The old adage “We Are What We Eat” holds truth in many different healthcare scenarios, not the least of which is when couples are attempting to become pregnant. It has almost become a cliché in the news media that diet, exercise and lifestyle choices will affect everything from the health of your heart to health related issues or the development of cancer. The reality is that all of those things are true. When we feed our bodies the right vitamins, minerals and antioxidants, cells are able to reproduce appropriately and the body has more optimal health.
Fertility is really no different. Interestingly farmers, ranchers and animal scientists know more about how nutrition affects the fertility in their cows and chickens than physicians and researchers know how it affects reproduction in humans.
Using information from the Nurses Health Study, a long-term research project using 18,000 women looking at the effects of diet and other factors on chronic conditions, researchers have found several interesting facts. For instance, women who ate a high amounts of easily digested carbohydrates, such as white bread and sodas, found themselves struggling with ovulatory infertility. But health choices of carbohydrates is not a factor that exists in a vacuum. The study also showed that women who got nearly 60% of their calories from carbohydrates also ate less fat, less animal protein, drank less alcohol and coffee and consumed more plant proteins and fibers. These women were not as likely to smoke or more physically active and weighed less. Choosing the right carbohydrates is more important than eliminating them altogether. (1)

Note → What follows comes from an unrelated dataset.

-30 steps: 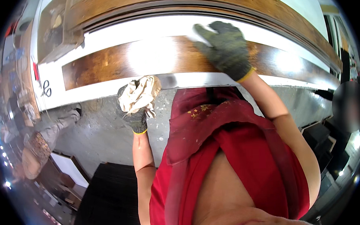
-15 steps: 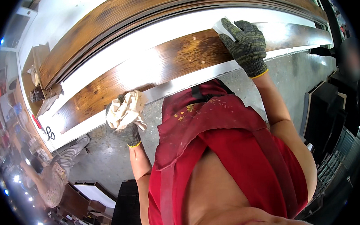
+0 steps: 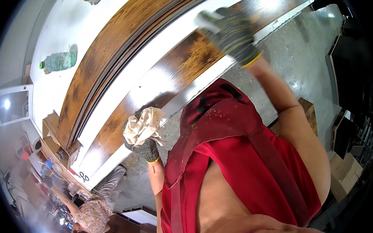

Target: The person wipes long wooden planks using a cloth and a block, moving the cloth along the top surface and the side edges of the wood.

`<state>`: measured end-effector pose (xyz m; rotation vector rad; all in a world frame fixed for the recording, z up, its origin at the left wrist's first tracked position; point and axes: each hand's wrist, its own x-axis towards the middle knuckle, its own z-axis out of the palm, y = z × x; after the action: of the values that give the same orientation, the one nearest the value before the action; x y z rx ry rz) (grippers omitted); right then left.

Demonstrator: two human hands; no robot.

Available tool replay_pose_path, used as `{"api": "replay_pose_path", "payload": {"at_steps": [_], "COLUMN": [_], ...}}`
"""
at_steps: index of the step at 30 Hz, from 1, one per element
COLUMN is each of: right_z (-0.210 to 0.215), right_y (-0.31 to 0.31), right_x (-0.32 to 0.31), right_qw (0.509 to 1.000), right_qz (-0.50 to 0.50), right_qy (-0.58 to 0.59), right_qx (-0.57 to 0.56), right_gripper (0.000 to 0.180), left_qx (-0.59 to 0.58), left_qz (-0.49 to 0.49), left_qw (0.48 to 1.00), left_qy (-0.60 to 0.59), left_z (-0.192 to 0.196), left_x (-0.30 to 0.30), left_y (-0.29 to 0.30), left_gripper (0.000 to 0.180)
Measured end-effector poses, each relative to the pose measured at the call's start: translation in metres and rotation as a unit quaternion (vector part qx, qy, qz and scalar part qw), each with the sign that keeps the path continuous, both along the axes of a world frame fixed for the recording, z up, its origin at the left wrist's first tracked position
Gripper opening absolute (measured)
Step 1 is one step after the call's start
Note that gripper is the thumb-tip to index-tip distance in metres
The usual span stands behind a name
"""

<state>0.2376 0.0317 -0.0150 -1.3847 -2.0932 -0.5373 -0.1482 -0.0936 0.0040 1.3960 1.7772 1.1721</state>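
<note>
Head view, looking down over a red apron. The left hand, in a dark knitted glove, sits just left of centre, at about 9 o'clock; its fingers are curled tight around a crumpled cream rag, which bulges out above the fist. The rag hangs just over the near edge of a long stained wooden board, which runs diagonally from 8 o'clock to 1 o'clock and shows a wet, glossy sheen. The right hand, also gloved, lies at 12 to 1 o'clock on the board's upper stretch; it is motion-blurred, the fingers appear laid flat and roughly together on the surface, with a pale blurred patch at the fingertips whose nature cannot be told. The board rests on a white worktable; a second, lighter brown moulded panel lies beside it, farther from the person. A green-capped clear plastic bottle lies on its side at 10 o'clock; its contents cannot be told. A small open cardboard box stands at 9 o'clock, contents indistinct. Another person sits at 7 o'clock.
</note>
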Motion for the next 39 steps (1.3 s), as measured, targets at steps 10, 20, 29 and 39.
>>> {"api": "replay_pose_path", "payload": {"at_steps": [10,20,29,39], "right_z": [0.044,0.033,0.031,0.044], "right_y": [-0.014,0.023,-0.003,0.049], "right_x": [-0.014,0.180,0.090,0.290], "right_qw": [0.955,0.962,0.955,0.900], "right_qz": [-0.098,-0.268,-0.230,-0.416], "right_qy": [0.028,0.040,0.022,-0.039], "right_qx": [-0.280,-0.022,-0.184,-0.126], "right_gripper": [0.044,0.029,0.043,0.034], "left_qx": [0.040,0.011,-0.073,-0.020], "left_qz": [-0.054,-0.073,-0.084,-0.071], "left_qw": [0.988,0.984,0.994,0.997], "left_qy": [0.136,0.160,0.016,0.015], "left_z": [-0.009,-0.048,-0.064,-0.014], "left_x": [0.083,0.081,0.069,0.153], "left_y": [0.030,0.040,0.041,0.049], "left_gripper": [0.037,0.036,0.047,0.045]}}
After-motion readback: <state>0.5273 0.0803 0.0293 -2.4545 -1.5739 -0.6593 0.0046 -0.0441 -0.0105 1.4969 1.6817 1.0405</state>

Fertility experts have determined that both men and women who maintain a normal weight range are more likely to become pregnant easily than those who are either underweight or overweight. The amount of fat cells in the body impacts hormonal regulation and balance upon which sperm production, ovulation and conception is determined. (2,3)
According to be American Pregnancy Association which is a nonprofit organization promoting reproductive health, physicians believe that a woman should allow three months to a year in order for dietary changes to have a significant effect on the overall health of herself and her soon-to-be baby. (4)
While an occasional glass of wine or beer won’t impact the odds of getting pregnant, any amount over that can affect the developing baby as well as change the hormonal balance which controls ovulation and menstruation. Caffeine is another drug which can affect fertility. Many experts believe that 2- 8 ounce glasses of coffee each day won’t get in the way of getting pregnant but it can impact women who are going under in vitro fertilization because it constrict blood vessels, slowing flow to the uterus and potentially making it harder for an egg to implant. If drinking caffeine has a negative impact on women undergoing infertility treatments because of a physicians intimate knowledge of how those treatments affect a woman’s body, it only stands to reason that it affects all of us in the same way.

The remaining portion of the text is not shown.